Pyspark: repartition vs partitionBy

repartition() is used for specifying the number of partitions considering the number of cores and the amount of data you have.

partitionBy() is used for making shuffling functions more efficient, such as reduceByKey(), join(), cogroup() etc.. It is only beneficial in cases where a RDD is used for multiple times, so it is usually followed by persist().

Differences between the two in action:

pairs = sc.parallelize([1, 2, 3, 4, 2, 4, 1, 5, 6, 7, 7, 5, 5, 6, 4]).map(lambda x: (x, x))

pairs.partitionBy(3).glom().collect()
[[(3, 3), (6, 6), (6, 6)],
 [(1, 1), (4, 4), (4, 4), (1, 1), (7, 7), (7, 7), (4, 4)],
 [(2, 2), (2, 2), (5, 5), (5, 5), (5, 5)]]

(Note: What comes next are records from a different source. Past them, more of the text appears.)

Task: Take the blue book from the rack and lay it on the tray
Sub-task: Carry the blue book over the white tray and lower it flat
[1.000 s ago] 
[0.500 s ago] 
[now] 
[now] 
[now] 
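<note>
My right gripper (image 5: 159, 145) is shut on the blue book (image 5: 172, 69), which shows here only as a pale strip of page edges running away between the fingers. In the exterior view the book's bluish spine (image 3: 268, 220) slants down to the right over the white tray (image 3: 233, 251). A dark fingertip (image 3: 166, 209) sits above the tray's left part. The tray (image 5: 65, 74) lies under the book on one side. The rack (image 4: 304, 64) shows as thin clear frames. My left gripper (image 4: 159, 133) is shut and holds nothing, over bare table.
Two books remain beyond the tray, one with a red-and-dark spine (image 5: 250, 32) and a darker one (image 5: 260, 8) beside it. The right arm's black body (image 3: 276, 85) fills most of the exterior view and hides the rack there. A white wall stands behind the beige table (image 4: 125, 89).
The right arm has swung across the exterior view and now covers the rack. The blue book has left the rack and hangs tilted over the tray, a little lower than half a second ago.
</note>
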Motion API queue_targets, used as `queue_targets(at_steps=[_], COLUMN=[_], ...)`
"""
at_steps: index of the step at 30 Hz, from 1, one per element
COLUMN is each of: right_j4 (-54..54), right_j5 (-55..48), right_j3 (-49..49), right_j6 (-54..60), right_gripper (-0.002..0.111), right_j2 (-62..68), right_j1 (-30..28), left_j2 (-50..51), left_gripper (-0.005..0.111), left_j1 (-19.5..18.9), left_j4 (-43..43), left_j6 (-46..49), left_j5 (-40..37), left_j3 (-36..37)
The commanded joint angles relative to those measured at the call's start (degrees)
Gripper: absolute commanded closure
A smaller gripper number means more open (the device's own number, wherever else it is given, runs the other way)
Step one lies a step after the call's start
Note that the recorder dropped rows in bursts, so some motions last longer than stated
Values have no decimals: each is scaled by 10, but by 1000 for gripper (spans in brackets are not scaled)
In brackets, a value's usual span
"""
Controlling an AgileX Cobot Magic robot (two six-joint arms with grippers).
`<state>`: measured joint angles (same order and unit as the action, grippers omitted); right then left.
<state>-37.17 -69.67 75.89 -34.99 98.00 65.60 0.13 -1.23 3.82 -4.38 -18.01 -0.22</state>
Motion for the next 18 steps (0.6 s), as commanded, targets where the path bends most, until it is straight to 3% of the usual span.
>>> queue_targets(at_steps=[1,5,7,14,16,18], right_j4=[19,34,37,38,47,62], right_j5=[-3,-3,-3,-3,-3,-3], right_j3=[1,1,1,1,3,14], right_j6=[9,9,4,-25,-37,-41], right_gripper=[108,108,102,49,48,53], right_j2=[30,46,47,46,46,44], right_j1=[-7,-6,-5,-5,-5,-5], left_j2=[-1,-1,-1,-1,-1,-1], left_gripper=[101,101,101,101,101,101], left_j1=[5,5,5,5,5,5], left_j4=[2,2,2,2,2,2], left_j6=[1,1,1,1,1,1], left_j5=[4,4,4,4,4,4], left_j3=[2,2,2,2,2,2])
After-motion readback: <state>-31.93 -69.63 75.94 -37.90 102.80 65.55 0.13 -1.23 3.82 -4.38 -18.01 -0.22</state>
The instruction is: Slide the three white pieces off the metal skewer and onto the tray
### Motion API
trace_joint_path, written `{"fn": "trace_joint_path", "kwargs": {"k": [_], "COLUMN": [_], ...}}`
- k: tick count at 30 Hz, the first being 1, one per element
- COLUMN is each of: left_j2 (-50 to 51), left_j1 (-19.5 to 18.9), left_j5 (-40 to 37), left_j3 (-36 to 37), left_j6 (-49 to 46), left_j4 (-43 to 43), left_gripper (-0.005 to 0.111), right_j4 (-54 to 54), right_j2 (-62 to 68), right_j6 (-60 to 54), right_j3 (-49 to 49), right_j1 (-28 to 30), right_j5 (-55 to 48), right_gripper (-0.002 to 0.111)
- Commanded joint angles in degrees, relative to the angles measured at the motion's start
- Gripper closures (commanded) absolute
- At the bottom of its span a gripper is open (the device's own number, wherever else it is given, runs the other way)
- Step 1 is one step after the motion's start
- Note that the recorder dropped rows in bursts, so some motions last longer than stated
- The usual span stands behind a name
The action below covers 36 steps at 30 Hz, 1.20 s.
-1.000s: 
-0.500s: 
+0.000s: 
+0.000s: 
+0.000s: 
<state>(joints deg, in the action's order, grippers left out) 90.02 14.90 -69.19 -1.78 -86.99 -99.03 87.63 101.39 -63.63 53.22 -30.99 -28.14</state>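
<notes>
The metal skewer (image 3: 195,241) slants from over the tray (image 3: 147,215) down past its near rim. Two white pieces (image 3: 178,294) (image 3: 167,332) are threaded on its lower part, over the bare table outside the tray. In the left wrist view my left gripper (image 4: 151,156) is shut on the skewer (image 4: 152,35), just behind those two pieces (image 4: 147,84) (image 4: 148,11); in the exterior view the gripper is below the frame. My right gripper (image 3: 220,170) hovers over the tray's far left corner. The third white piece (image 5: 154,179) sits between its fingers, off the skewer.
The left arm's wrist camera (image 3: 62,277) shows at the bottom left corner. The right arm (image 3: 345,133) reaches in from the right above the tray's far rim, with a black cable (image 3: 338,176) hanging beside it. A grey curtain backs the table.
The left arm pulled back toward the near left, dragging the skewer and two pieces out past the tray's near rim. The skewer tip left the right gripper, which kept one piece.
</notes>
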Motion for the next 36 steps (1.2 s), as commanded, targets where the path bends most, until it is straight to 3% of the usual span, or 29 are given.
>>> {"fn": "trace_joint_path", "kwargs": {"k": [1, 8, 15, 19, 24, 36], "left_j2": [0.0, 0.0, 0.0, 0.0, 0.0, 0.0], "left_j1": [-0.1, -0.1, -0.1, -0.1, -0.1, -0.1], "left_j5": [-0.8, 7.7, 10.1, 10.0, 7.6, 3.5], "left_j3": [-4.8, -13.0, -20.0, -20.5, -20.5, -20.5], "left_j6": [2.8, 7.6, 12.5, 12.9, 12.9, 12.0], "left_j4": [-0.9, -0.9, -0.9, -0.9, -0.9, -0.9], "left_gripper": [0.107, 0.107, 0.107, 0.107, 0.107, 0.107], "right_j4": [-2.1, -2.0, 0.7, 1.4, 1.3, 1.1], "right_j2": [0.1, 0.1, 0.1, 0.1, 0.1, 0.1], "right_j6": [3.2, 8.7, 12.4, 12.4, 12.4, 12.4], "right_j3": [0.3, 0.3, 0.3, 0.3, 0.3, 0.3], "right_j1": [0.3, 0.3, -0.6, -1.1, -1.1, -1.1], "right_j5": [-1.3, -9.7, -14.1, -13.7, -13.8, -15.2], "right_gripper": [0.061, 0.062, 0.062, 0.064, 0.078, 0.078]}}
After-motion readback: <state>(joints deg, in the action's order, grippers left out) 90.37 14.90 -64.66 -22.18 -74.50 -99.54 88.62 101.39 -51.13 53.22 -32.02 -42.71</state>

pairs.repartition(3).glom().collect()
[[(4, 4), (2, 2), (6, 6), (7, 7), (5, 5), (5, 5)],
 [(1, 1), (4, 4), (6, 6), (4, 4)],
 [(2, 2), (3, 3), (1, 1), (5, 5), (7, 7)]]

repartition already exists in RDDs, and does not handle partitioning by key (or by any other criterion except Ordering). Now PairRDDs add the notion of keys and subsequently add another method that allows to partition by that key.

So yes, if your data is keyed, you should absolutely partition by that key, which in many cases is the point of using a PairRDD in the first place (for joins, reduceByKey, and so on).